- _Exercise_
Where a line of the entries below includes the string "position", count it. Give only the resulting number.

- _Data records_
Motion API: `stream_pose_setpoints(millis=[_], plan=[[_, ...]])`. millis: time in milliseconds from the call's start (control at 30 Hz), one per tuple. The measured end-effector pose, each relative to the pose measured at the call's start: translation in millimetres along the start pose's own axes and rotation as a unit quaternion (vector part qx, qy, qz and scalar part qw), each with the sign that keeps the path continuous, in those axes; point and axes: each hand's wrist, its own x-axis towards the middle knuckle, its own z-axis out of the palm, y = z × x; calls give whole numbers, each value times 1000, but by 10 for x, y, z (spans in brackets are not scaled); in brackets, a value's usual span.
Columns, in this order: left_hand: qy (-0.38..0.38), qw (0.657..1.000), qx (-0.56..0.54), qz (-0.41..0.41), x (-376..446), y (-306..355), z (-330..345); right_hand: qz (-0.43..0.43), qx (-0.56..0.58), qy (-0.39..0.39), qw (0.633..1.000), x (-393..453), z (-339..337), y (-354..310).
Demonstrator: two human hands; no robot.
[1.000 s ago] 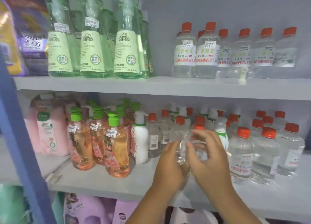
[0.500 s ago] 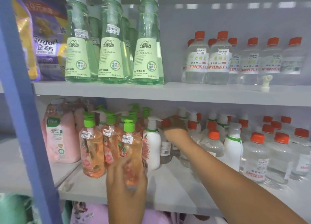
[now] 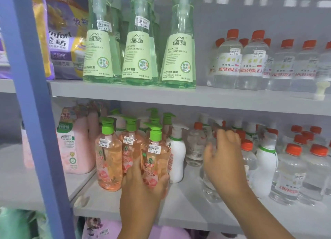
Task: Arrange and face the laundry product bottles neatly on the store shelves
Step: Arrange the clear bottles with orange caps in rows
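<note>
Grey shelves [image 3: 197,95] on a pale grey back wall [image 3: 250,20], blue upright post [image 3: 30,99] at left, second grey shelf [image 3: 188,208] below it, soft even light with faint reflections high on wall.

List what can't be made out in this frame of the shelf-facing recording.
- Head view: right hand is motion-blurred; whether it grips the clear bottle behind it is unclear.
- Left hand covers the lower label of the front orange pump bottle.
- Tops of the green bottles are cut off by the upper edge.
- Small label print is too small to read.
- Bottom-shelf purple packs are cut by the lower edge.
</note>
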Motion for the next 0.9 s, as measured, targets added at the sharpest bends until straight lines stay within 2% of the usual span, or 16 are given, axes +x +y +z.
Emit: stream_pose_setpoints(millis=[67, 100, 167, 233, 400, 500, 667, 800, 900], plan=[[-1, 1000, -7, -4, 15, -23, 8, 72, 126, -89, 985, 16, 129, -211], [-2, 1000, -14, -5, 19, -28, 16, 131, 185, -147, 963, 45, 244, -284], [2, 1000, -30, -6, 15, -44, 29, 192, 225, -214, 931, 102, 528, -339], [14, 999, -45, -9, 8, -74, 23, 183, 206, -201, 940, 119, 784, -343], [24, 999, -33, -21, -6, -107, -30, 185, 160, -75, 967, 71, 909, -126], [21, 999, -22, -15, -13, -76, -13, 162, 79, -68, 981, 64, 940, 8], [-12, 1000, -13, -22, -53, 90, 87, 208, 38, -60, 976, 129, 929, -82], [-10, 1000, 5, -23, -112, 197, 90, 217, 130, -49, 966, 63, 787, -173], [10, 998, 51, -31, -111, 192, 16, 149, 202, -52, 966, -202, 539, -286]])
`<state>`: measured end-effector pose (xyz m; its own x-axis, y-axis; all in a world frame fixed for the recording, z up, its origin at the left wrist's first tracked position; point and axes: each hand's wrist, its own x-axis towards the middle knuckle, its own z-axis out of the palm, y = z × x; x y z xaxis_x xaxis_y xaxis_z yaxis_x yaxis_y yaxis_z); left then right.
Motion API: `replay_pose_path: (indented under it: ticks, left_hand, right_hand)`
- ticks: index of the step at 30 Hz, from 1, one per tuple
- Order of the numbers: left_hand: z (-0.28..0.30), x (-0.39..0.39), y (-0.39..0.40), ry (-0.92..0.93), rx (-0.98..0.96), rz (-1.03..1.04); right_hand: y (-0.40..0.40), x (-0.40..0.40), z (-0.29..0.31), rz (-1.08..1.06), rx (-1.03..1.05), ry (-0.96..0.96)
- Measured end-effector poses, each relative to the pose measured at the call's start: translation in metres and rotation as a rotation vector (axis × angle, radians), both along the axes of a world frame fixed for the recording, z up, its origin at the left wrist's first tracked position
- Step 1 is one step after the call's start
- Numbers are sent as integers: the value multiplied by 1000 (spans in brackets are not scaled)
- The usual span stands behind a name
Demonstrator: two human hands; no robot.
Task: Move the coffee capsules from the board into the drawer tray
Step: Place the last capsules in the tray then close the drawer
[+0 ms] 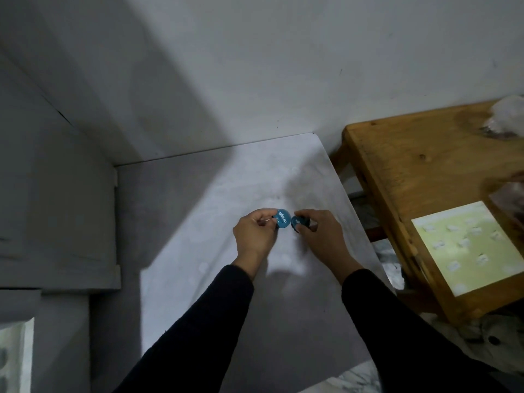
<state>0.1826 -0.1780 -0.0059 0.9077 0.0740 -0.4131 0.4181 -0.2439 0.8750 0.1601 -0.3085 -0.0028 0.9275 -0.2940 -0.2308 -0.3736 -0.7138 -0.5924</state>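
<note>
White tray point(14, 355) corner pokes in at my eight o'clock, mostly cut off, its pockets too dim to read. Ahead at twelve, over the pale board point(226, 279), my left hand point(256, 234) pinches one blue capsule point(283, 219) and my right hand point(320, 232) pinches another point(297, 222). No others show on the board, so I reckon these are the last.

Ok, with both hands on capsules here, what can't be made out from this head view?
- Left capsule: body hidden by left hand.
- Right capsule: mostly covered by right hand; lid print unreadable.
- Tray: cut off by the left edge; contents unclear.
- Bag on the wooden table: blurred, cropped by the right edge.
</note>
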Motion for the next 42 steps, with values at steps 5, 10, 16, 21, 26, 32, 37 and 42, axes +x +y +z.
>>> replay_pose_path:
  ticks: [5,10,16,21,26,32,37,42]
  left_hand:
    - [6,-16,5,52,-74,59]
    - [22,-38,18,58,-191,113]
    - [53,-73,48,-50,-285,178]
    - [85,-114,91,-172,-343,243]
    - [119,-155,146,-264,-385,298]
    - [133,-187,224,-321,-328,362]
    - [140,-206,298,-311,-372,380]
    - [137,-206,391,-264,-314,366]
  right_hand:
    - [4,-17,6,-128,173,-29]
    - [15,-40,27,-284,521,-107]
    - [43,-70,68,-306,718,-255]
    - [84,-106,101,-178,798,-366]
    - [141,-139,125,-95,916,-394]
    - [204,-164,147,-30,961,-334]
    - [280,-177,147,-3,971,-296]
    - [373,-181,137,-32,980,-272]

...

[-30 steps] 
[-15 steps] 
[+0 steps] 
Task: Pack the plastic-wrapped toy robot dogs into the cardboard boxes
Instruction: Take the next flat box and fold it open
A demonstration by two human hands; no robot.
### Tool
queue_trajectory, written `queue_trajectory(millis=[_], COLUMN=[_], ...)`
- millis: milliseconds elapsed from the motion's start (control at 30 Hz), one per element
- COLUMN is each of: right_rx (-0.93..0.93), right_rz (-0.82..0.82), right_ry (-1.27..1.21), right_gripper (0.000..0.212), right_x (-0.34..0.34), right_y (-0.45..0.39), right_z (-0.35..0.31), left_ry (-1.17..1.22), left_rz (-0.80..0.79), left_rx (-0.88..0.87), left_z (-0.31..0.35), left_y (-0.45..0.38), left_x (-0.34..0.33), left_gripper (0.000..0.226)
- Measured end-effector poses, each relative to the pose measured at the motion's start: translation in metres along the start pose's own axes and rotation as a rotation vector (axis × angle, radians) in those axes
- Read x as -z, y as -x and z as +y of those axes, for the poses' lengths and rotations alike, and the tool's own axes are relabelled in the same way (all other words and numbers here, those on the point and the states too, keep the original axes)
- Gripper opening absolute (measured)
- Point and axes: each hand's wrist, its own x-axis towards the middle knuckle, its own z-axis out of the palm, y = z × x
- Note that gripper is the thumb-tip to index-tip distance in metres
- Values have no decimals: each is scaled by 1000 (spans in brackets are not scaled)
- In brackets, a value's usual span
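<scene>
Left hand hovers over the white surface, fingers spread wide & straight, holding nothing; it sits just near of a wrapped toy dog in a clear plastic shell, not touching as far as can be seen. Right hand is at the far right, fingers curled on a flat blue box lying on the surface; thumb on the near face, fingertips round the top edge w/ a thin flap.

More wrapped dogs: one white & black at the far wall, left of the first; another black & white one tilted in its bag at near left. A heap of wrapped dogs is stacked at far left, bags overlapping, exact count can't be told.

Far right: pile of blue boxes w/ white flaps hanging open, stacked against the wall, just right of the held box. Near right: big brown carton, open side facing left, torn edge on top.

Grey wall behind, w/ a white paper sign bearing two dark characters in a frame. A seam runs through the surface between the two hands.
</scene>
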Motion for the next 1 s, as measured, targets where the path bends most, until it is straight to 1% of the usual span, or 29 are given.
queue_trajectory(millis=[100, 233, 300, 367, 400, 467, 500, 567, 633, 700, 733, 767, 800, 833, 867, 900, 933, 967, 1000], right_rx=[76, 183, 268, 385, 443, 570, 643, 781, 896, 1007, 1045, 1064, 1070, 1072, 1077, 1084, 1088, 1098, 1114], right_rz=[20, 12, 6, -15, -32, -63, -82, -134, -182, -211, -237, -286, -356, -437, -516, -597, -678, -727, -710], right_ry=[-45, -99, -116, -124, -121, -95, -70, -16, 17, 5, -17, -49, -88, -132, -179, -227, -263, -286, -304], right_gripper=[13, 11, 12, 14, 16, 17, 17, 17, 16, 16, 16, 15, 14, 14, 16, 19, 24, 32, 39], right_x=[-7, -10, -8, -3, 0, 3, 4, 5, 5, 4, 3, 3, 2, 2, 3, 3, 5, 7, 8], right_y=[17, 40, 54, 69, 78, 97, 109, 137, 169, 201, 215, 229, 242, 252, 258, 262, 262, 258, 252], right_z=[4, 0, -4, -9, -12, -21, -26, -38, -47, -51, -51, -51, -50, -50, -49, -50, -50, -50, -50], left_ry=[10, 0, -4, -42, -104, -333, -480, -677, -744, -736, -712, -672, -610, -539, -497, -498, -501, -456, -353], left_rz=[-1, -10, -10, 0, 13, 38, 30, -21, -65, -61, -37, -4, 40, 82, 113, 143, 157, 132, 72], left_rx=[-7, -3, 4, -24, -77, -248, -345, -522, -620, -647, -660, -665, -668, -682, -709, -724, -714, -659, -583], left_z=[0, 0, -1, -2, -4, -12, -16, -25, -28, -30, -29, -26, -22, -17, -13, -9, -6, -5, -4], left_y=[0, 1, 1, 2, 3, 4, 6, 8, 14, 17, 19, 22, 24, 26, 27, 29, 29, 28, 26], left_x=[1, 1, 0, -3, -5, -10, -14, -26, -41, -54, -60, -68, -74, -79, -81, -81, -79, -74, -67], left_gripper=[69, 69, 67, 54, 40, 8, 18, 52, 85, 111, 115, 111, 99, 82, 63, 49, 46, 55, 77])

- _Answer section_
2